When you reach the line containing "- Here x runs" in the data below, begin returning lines exactly as written, and stop once the line containing "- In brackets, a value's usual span" has been returned.

|---|

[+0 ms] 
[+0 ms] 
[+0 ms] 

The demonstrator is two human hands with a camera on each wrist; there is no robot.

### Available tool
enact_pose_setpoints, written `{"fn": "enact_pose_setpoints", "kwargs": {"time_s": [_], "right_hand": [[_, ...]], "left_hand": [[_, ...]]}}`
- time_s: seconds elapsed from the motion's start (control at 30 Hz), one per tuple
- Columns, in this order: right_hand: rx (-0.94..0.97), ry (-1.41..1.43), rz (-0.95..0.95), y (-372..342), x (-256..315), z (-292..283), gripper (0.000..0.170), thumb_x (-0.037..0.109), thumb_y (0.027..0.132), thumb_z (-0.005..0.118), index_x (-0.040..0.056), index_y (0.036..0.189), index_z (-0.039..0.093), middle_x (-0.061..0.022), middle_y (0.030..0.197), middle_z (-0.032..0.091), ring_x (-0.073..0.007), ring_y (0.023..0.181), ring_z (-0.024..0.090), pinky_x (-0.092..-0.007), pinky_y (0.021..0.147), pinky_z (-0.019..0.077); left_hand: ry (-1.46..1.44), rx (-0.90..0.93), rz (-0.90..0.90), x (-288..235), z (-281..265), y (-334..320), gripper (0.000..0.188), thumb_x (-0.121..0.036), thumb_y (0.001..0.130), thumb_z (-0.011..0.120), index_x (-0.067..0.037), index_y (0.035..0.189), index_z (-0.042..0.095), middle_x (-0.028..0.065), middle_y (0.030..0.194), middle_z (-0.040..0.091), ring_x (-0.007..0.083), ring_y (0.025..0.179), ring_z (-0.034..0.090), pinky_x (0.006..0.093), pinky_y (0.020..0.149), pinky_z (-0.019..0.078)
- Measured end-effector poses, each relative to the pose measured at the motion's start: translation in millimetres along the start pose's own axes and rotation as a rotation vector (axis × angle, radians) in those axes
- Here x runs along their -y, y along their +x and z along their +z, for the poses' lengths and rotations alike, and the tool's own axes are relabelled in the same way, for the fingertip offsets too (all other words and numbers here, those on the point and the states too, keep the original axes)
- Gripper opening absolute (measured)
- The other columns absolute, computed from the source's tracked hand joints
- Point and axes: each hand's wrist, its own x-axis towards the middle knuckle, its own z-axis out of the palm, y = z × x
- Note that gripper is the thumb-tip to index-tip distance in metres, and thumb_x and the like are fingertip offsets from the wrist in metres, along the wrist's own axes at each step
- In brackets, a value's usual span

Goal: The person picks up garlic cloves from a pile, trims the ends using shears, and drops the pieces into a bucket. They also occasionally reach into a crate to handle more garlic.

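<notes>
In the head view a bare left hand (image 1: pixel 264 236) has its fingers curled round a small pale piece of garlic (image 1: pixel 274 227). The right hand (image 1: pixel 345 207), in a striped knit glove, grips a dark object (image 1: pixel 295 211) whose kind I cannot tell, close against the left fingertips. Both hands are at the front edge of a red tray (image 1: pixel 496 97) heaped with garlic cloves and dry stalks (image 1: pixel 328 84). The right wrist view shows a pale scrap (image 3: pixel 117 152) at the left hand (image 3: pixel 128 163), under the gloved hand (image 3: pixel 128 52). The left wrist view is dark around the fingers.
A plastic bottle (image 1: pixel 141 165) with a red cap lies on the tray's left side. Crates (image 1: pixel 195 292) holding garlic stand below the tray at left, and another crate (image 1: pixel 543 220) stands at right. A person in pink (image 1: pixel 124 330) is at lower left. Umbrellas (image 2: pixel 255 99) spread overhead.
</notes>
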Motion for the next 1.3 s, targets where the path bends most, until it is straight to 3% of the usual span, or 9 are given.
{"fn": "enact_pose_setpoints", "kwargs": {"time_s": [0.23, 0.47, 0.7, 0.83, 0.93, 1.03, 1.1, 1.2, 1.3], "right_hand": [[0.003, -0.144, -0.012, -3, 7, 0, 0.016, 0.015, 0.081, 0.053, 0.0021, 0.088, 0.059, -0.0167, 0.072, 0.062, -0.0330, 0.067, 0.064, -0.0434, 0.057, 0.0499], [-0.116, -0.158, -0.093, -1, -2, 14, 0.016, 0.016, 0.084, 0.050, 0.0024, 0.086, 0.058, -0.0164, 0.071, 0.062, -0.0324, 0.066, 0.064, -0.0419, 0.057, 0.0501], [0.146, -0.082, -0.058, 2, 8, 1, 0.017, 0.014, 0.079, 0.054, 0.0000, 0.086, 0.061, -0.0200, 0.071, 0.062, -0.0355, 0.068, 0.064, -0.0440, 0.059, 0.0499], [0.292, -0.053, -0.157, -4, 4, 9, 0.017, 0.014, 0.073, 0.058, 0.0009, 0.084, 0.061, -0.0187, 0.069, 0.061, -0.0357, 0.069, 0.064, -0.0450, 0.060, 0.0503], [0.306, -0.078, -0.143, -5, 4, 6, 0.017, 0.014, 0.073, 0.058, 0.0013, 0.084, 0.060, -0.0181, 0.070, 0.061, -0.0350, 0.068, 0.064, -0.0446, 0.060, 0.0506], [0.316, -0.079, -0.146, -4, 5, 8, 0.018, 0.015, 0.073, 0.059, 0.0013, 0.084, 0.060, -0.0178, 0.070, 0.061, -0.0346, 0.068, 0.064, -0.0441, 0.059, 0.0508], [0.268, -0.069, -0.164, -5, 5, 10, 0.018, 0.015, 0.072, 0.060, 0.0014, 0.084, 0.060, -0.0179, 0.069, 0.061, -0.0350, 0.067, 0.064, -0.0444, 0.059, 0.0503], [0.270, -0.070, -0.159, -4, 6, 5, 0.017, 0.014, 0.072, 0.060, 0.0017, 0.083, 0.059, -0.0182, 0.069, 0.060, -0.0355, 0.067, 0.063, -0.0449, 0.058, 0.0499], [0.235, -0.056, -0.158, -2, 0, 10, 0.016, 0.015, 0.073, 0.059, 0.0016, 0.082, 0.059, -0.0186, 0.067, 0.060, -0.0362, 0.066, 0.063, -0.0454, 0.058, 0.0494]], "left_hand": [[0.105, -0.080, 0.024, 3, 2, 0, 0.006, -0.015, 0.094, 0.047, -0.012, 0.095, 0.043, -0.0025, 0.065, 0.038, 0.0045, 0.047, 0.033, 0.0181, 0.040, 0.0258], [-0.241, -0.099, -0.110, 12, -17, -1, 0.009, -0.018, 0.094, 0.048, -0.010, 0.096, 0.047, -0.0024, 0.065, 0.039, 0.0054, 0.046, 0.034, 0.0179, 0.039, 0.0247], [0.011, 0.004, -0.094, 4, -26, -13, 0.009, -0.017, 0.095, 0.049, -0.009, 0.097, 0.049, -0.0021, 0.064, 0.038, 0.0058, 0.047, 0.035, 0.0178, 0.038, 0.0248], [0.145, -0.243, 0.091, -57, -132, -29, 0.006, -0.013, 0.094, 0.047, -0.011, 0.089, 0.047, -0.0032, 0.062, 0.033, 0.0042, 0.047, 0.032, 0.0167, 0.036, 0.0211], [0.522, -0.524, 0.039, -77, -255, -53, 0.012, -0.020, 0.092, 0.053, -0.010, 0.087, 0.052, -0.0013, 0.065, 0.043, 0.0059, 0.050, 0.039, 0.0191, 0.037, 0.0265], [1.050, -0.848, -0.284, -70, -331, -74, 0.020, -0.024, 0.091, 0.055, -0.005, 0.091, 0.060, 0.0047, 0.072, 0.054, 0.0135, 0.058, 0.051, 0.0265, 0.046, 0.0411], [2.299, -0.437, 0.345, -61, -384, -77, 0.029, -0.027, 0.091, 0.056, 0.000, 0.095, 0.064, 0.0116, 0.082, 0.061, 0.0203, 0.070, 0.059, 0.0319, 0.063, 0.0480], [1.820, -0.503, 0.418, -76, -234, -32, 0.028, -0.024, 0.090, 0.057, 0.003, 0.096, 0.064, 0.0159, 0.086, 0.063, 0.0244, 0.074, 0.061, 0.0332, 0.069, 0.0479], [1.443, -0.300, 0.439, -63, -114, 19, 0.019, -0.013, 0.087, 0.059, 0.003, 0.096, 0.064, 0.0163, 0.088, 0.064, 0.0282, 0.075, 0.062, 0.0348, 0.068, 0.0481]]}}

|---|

> [Completed exercise]:
- Here x runs along their -y, y along their +x and z along their +z, for the poses' lengths and rotations alike, and the tool's own axes are relabelled in the same way, for the fingertip offsets too (all other words and numbers here, those on the point and the states too, keep the original axes)
- Gripper opening absolute (measured)
- The other columns absolute, computed from the source's tracked hand joints
- Point and axes: each hand's wrist, its own x-axis towards the middle knuckle, its own z-axis out of the palm, y = z × x
- Note that gripper is the thumb-tip to index-tip distance in metres, and thumb_x and the like are fingertip offsets from the wrist in metres, along the wrist's own axes at each step
- In brackets, a value's usual span

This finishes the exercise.